President of Paine College
- In office 1923–1929
- Succeeded by: Edmund Clarke Peters

President of Paine College (interim)
- In office 1921–1923
- Preceded by: Albert Deems Betts

Personal details
- Born: October 10, 1899 Phoenix, Arizona Territory, U.S.
- Died: October 27, 1972 (aged 73) Fayette, Missouri, U.S.
- Spouse: Dollie D. Moore
- Occupation: Educator, minister, academic administrator, college president

= Ray S. Tomlin =

American Methodist minister, educator, academic administrator, and college president

Ray Silver Tomlin (October 10, 1899 - October 27, 1972) was an American Methodist minister, educator, academic administrator, and college president. He served as the president of Paine College in Augusta, Georgia, from 1921 to 1923 (as interim) and from 1923 until 1929.

== Early life and education ==
Born on October 10, 1899, in Phoenix, Arizona Territory, and he moved with his family to a farm in Missouri. Tomlin received a Bachelor of Divinity from the Garrett Bible Institute and a Master's degree from Northwestern University.

He was a teacher at Consolidated High School in Hardin, Missouri, from 1918 to 1921.

== Paine College career ==
The school was established at the end of the Civil War by the Colored Methodist Episcopal Church (now Christian Methodist Episcopal Church, a historically black denomination) and the Methodist Episcopal Church South (now United Methodist Church, a historically white denomination) to educate the formerly enslaved Black citizens on how to become teachers and ministers. The original endowment included $16 raised in pennies from former slaves. Originally started as a college and as a high school, by 1903 sufficient college-level work was provided to justify changing the school's name from Paine Institute to The Paine College.

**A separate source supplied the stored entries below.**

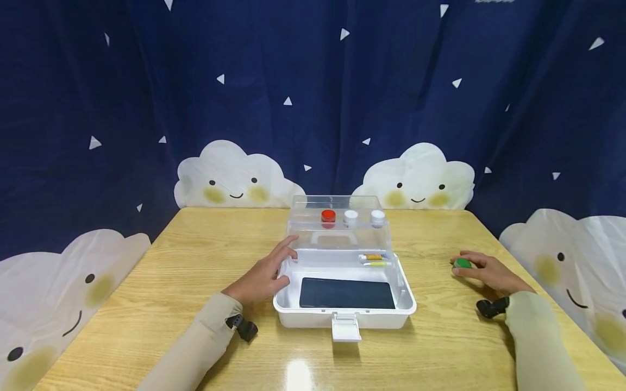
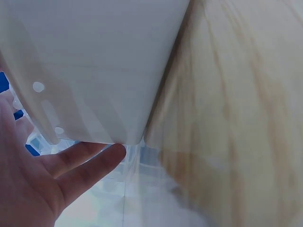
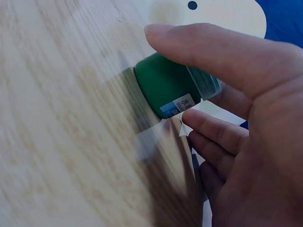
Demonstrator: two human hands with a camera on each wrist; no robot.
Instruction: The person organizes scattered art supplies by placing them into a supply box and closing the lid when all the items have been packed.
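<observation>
On the right of the table, my right hand (image 1: 494, 272) curls its thumb and fingers round a small paint jar (image 1: 462, 263) with green contents. In the right wrist view the jar (image 3: 165, 82) has a clear ribbed cap and a small blue-and-white label, and sits at the tabletop. My left hand (image 1: 266, 276) is at the left side of an open white storage box (image 1: 318, 319), fingers spread by its rim. The left wrist view shows straight fingers (image 2: 90, 175) at the lower edge of the box wall (image 2: 104, 71).
A dark flat rectangular thing (image 1: 347, 293) lies in the box. Behind it are a small tube (image 1: 373, 257), a yellowish stick (image 1: 375, 264), a red jar (image 1: 328, 217) and two white jars (image 1: 350, 216). A latch flap (image 1: 345, 328) hangs in front. Beyond the table (image 1: 220, 233) hangs a curtain (image 1: 313, 65).
</observation>
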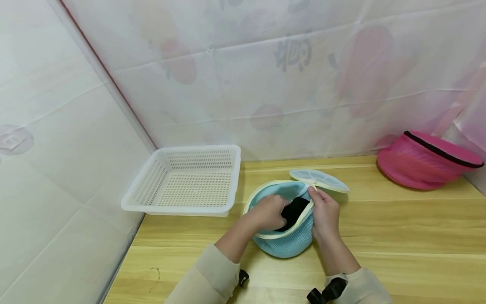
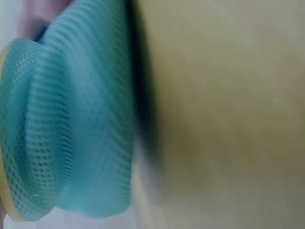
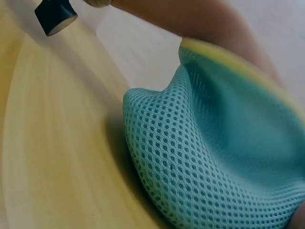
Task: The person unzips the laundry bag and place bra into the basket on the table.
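A light blue mesh laundry bag (image 1: 282, 247) with pale yellow trim stands open on the table, its round lid (image 1: 322, 180) folded back behind it. Inside lies a soft black item (image 1: 297, 210), its kind not clear from here. My left hand (image 1: 269, 211) reaches into the bag with curled fingers gripping the black item; the fingertips are partly hidden. With thumb on top, my right hand (image 1: 326, 213) pinches the bag's right rim. Blue mesh (image 2: 86, 114) fills the left side of the left wrist view. In the right wrist view, the mesh wall (image 3: 167, 143) bulges beside the open mouth.
A white perforated plastic basket (image 1: 195, 210) sits at the back left of the wooden table (image 1: 398, 236). At the back right rests a pink mesh bag (image 1: 421, 164) with a black zipper edge. A printed sheet (image 1: 228, 97) hangs behind the table.
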A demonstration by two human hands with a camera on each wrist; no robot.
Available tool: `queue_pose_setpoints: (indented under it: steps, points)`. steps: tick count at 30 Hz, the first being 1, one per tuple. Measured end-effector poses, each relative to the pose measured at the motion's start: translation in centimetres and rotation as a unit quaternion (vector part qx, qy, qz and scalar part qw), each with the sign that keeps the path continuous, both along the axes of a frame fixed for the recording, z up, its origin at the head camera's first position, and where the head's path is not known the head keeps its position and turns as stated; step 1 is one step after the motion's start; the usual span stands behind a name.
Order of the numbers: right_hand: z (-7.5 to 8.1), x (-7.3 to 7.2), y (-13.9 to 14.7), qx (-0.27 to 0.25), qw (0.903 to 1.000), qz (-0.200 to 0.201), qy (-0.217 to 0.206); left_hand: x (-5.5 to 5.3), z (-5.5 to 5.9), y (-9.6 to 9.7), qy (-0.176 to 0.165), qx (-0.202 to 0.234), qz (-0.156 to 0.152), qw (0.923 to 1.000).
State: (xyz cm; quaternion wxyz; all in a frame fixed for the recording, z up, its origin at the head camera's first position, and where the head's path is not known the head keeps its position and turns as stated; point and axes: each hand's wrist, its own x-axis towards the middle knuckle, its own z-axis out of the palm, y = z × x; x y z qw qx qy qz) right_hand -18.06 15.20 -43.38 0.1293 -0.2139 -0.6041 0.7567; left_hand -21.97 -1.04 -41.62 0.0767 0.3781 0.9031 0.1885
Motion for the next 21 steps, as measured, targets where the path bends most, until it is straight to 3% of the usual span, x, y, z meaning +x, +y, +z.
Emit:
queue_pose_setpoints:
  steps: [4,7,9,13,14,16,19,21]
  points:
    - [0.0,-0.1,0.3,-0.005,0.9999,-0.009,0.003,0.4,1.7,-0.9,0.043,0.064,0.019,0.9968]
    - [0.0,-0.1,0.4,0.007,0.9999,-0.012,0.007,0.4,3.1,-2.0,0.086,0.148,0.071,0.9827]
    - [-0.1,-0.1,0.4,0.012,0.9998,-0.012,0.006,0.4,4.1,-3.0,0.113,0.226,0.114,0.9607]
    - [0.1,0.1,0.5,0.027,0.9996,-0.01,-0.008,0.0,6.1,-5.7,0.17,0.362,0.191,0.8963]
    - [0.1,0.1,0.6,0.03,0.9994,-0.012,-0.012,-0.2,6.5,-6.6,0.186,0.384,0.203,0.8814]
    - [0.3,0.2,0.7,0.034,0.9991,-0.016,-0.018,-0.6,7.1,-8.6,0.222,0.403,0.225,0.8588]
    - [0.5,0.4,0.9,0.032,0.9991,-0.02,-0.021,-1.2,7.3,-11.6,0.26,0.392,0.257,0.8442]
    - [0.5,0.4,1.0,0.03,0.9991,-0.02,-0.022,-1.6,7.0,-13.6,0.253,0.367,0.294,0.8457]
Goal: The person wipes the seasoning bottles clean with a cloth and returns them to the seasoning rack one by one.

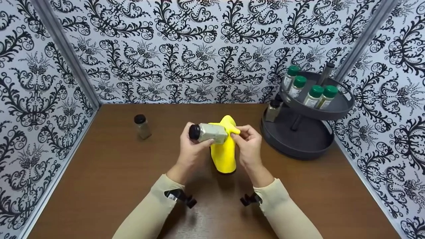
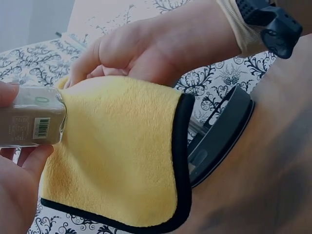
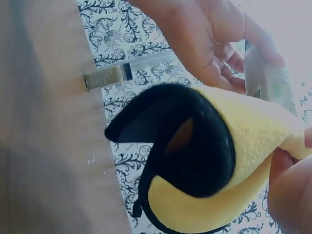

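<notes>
My left hand [image 1: 191, 147] grips a clear square spice jar [image 1: 212, 132] with a black lid, tilted nearly on its side with the lid to the left. Pale ground contents and a barcode label show on the jar in the left wrist view. My right hand [image 1: 249, 144] pinches a yellow cloth [image 1: 224, 156] with a dark edging, and the cloth lies against the jar's base. Its lower part hangs down in folds; the right wrist view shows its black underside [image 3: 195, 156]. Both hands are above the table, close together.
Another black-lidded spice jar [image 1: 142, 126] stands on the brown table [image 1: 109, 186] at the left. On the right is a two-tier dark rack [image 1: 298, 142]; several green-capped jars [image 1: 313, 96] stand on its upper tier and a black-lidded jar [image 1: 273, 111] on the lower. Patterned walls enclose the table.
</notes>
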Demonstrator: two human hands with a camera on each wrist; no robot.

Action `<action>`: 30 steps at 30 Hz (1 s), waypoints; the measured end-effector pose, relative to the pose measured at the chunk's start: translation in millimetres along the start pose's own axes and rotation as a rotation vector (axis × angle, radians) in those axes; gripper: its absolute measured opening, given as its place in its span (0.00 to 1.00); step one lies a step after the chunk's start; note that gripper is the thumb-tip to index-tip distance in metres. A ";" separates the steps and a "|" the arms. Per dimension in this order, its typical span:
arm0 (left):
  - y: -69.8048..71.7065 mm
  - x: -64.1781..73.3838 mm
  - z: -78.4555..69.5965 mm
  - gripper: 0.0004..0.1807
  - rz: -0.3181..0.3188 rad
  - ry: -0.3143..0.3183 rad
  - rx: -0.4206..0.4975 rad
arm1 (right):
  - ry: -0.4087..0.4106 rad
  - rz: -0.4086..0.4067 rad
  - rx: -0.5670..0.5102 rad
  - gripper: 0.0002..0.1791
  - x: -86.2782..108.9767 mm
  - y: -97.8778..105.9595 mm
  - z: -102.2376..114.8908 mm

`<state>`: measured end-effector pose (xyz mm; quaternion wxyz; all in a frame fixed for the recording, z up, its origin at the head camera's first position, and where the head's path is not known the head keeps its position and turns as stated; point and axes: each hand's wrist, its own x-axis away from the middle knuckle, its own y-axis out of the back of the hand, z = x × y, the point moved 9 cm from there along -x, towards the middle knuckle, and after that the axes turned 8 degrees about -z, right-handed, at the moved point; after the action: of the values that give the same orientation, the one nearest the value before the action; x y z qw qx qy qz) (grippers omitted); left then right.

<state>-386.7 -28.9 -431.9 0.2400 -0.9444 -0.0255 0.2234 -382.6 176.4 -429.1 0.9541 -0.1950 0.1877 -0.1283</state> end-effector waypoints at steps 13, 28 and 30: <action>-6.2 4.0 1.3 0.27 0.003 0.032 0.123 | -0.045 0.068 0.057 0.09 2.5 -7.2 -17.9; 8.7 -6.3 -0.6 0.28 -0.074 -0.013 0.115 | -0.002 0.104 0.137 0.08 6.2 -11.4 -7.8; 9.1 -6.5 -1.0 0.27 -0.072 -0.011 0.087 | 0.023 0.085 0.118 0.08 5.5 -10.3 -2.1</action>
<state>-392.6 -38.5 -432.6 0.2886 -0.9303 -0.0509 0.2205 -380.4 164.7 -428.2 0.9663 -0.1287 0.1987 -0.1008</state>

From 1921 to 1923, Tomlin served as an interim president of Paine College in Augusta, Georgia; followed by serving as president from 1923 to 1929. Tomlin – a White college president – believed that the school would be best served by hiring a Black faculty, which was not a popular position in Augusta, Georgia in the 1920s. In 1929 he was fired for his controversial stand.

== Late life ==
Punishing him for his position, the Methodist Episcopal Church South church banished him to a poor circuit of churches in rural Missouri where he became a circuit preacher, traveling to a different church each Sunday. He was never bitter and spent the rest of his life ministering to the small farm communities in central Missouri.

Tomlin died on October 27, 1972, in Fayette, Missouri.